● Work instruction: Copy out the data below as written; omit any images.

+---+

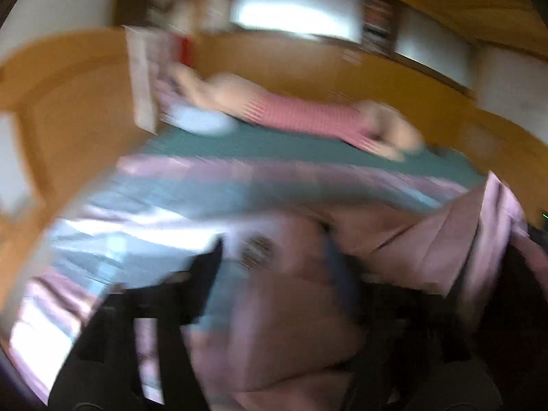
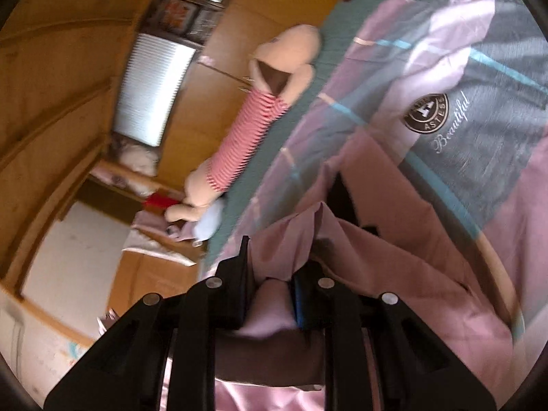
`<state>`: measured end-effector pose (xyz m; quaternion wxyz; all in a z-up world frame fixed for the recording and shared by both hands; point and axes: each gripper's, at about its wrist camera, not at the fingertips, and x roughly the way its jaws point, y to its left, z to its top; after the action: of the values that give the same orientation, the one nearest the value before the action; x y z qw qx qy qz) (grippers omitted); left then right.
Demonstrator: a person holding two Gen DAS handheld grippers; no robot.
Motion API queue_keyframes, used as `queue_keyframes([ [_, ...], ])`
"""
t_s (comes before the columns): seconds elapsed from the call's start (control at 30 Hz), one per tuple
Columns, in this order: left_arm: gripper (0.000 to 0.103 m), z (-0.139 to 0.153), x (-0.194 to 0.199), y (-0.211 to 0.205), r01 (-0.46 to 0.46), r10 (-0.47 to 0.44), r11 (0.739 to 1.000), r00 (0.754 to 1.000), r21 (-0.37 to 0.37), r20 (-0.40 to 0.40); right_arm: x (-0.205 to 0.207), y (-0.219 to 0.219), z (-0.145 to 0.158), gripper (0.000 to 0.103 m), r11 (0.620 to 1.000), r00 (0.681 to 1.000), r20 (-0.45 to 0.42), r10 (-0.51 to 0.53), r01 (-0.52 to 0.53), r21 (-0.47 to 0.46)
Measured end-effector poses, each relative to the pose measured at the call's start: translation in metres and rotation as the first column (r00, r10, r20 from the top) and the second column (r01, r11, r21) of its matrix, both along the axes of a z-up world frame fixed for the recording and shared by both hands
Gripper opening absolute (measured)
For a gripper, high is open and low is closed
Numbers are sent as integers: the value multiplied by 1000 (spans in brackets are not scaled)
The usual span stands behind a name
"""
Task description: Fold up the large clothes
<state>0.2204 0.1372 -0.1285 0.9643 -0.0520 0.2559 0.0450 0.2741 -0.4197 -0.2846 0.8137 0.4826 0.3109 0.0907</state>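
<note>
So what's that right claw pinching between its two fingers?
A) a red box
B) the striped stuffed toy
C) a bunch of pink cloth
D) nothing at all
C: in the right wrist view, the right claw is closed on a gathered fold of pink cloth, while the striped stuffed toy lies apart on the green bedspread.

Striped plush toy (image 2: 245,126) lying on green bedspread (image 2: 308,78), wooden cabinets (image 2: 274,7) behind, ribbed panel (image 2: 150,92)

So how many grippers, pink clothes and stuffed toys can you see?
Grippers: 2, the left gripper and the right gripper
Pink garment: 1
Plush toy: 1
Total: 4
</note>
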Motion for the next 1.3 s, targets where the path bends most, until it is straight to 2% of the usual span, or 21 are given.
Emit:
queue_keyframes([
  [0.03, 89, 2, 0, 6, -59, 59, 998, 998, 18, 31, 12, 0, -7, 20, 1000, 1000, -26, -17, 16, -15],
  [0.1, 89, 3, -9, 20, -67, 70, 997, 996, -47, 59, 30, -4, -23, 20, 999, 996, -72, -45, 44, -11],
  [0.2, 89, -10, -14, 16, 147, -148, 968, 989, -204, 11, 56, -13, -44, 20, 993, 984, -141, -110, 102, -57],
  [0.27, 89, -24, -12, -13, 327, -345, 918, 937, -223, -47, 68, -17, -52, 20, 988, 975, -173, -142, 130, -77],
  [0.37, 95, -57, -16, -81, 561, -582, 811, 801, -166, -141, 78, -21, -59, 21, 985, 959, -222, -174, 164, -62],
  [0.4, 95, -68, -13, -95, 565, -578, 816, 795, -120, -185, 79, -20, -57, 24, 985, 958, -234, -168, 156, -67],
  [0.5, 97, -110, 11, -122, 487, -457, 873, 816, -5, -354, 71, -22, -44, 38, 991, 965, -227, -130, 120, -57],
  [0.57, 101, -118, 24, -122, 451, -417, 893, 831, 6, -367, 57, -28, -28, 64, 995, 977, -190, -101, 99, -18],
  [0.63, 101, -115, 30, -118, 408, -376, 913, 858, 19, -349, 35, -31, -5, 98, 992, 984, -132, -118, 113, -49],
  [0.7, 101, -112, 37, -110, 336, -307, 941, 890, 31, -336, 1, -23, 34, 102, 962, 987, -34, -157, 145, -230],
  [0.77, 101, -111, 43, -101, 299, -281, 954, 902, 5, -327, -31, 1, 64, 102, 919, 994, 68, -86, 105, -381],
  [0.87, 101, -113, 48, -91, 273, -267, 962, 908, -26, -324, -76, 76, 81, 102, 788, 984, 108, 141, -45, -614],
  [0.93, 101, -113, 50, -87, 266, -259, 964, 911, -23, -320, -101, 145, 69, 99, 644, 939, 50, 340, -194, -740],
  [1.03, 101, -111, 51, -85, 252, -245, 968, 916, -19, -317, -108, 224, 40, 91, 474, 864, -67, 498, -336, -814],
  [1.07, 101, -110, 49, -83, 239, -234, 971, 921, -22, -312, -102, 240, 32, 87, 445, 851, -97, 516, -363, -819],
  [1.13, 101, -109, 44, -79, 207, -204, 978, 932, -23, -299, -81, 264, 15, 85, 395, 862, -139, 487, -359, -846],
  [1.17, 101, -107, 44, -73, 190, -190, 981, 938, -30, -289, -57, 269, 7, 85, 388, 887, -146, 438, -334, -859],
  [1.2, 101, -107, 44, -69, 186, -188, 982, 940, -34, -285, -30, 265, 0, 85, 415, 911, -155, 381, -318, -853],
  [1.23, 101, -107, 44, -68, 185, -185, 982, 942, -29, -281, -13, 260, -4, 86, 452, 925, -153, 348, -309, -837],
  [1.27, 101, -107, 46, -67, 186, -181, 982, 943, -7, -278, 15, 247, -8, 86, 533, 944, -141, 298, -287, -796],
  [1.3, 101, -107, 46, -70, 188, -178, 982, 945, 10, -274, 37, 238, -10, 86, 574, 961, -127, 246, -250, -780],
])
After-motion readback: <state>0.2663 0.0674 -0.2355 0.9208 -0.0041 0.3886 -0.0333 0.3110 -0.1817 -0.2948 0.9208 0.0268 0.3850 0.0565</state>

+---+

● Solution for this problem:
`<state>`: measured end-effector pose (xyz m; quaternion wxyz; all in a z-up world frame fixed for the recording and shared by both hands; point and axes: each gripper's, at about its wrist camera, not at the fingertips, and x roughly the way its jaws point, y to its left, z to its top; after the action: of the values that give the same orientation, the one nearest the value before the action; x y z qw qx qy qz) (grippers omitted); left then right.
Demonstrator: a person holding two Gen DAS handheld grippers; no robot.
Motion API queue_keyframes, used as `queue_keyframes([ [_, ...], ])`
"""
t_s (comes before the columns): seconds elapsed from the call's start (control at 30 Hz), one per tuple
Columns, in this order: left_arm: gripper (0.000 to 0.103 m), z (-0.139 to 0.153), x (-0.194 to 0.199), y (-0.211 to 0.205), r01 (-0.46 to 0.46), r10 (-0.47 to 0.44), r11 (0.739 to 1.000), r00 (0.754 to 1.000), r21 (-0.37 to 0.37), r20 (-0.40 to 0.40); right_arm: x (-0.205 to 0.207), y (-0.219 to 0.219), z (-0.145 to 0.158), gripper (0.000 to 0.103 m), r11 (0.620 to 1.000), r00 (0.681 to 1.000), r20 (-0.45 to 0.42), r10 (-0.51 to 0.53), r01 (-0.52 to 0.53), r21 (-0.47 to 0.46)
Measured end-effector poses, each relative to the pose measured at the call's start: translation in metres and rotation as the first column (r00, r10, r20 from the top) and the second column (r01, r11, r21) of its matrix, both along the axes of a z-up world frame fixed for the recording and shared by both hands
Gripper opening absolute (measured)
For a gripper, high is open and low is closed
Numbers are sent as integers: the value multiplied by 1000 (spans in brackets are not scaled)
The usual span stands behind a name
"""
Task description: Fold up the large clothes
<state>0.2204 0.1372 -0.1285 0.9643 -0.0520 0.2559 0.0450 0.2741 -0.4197 -0.2846 0.8137 0.4826 0.3109 0.0907</state>
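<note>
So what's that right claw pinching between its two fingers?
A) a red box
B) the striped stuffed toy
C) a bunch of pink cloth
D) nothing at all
C: in the right wrist view, the right claw is closed on a gathered fold of pink cloth, while the striped stuffed toy lies apart on the green bedspread.

Striped plush toy (image 2: 245,126) lying on green bedspread (image 2: 308,78), wooden cabinets (image 2: 274,7) behind, ribbed panel (image 2: 150,92)

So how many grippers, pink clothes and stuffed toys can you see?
Grippers: 2, the left gripper and the right gripper
Pink garment: 1
Plush toy: 1
Total: 4
</note>
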Motion for the next 1.3 s, targets where the path bends most, until it is straight to 2% of the usual span, or 21 are given.
Emit:
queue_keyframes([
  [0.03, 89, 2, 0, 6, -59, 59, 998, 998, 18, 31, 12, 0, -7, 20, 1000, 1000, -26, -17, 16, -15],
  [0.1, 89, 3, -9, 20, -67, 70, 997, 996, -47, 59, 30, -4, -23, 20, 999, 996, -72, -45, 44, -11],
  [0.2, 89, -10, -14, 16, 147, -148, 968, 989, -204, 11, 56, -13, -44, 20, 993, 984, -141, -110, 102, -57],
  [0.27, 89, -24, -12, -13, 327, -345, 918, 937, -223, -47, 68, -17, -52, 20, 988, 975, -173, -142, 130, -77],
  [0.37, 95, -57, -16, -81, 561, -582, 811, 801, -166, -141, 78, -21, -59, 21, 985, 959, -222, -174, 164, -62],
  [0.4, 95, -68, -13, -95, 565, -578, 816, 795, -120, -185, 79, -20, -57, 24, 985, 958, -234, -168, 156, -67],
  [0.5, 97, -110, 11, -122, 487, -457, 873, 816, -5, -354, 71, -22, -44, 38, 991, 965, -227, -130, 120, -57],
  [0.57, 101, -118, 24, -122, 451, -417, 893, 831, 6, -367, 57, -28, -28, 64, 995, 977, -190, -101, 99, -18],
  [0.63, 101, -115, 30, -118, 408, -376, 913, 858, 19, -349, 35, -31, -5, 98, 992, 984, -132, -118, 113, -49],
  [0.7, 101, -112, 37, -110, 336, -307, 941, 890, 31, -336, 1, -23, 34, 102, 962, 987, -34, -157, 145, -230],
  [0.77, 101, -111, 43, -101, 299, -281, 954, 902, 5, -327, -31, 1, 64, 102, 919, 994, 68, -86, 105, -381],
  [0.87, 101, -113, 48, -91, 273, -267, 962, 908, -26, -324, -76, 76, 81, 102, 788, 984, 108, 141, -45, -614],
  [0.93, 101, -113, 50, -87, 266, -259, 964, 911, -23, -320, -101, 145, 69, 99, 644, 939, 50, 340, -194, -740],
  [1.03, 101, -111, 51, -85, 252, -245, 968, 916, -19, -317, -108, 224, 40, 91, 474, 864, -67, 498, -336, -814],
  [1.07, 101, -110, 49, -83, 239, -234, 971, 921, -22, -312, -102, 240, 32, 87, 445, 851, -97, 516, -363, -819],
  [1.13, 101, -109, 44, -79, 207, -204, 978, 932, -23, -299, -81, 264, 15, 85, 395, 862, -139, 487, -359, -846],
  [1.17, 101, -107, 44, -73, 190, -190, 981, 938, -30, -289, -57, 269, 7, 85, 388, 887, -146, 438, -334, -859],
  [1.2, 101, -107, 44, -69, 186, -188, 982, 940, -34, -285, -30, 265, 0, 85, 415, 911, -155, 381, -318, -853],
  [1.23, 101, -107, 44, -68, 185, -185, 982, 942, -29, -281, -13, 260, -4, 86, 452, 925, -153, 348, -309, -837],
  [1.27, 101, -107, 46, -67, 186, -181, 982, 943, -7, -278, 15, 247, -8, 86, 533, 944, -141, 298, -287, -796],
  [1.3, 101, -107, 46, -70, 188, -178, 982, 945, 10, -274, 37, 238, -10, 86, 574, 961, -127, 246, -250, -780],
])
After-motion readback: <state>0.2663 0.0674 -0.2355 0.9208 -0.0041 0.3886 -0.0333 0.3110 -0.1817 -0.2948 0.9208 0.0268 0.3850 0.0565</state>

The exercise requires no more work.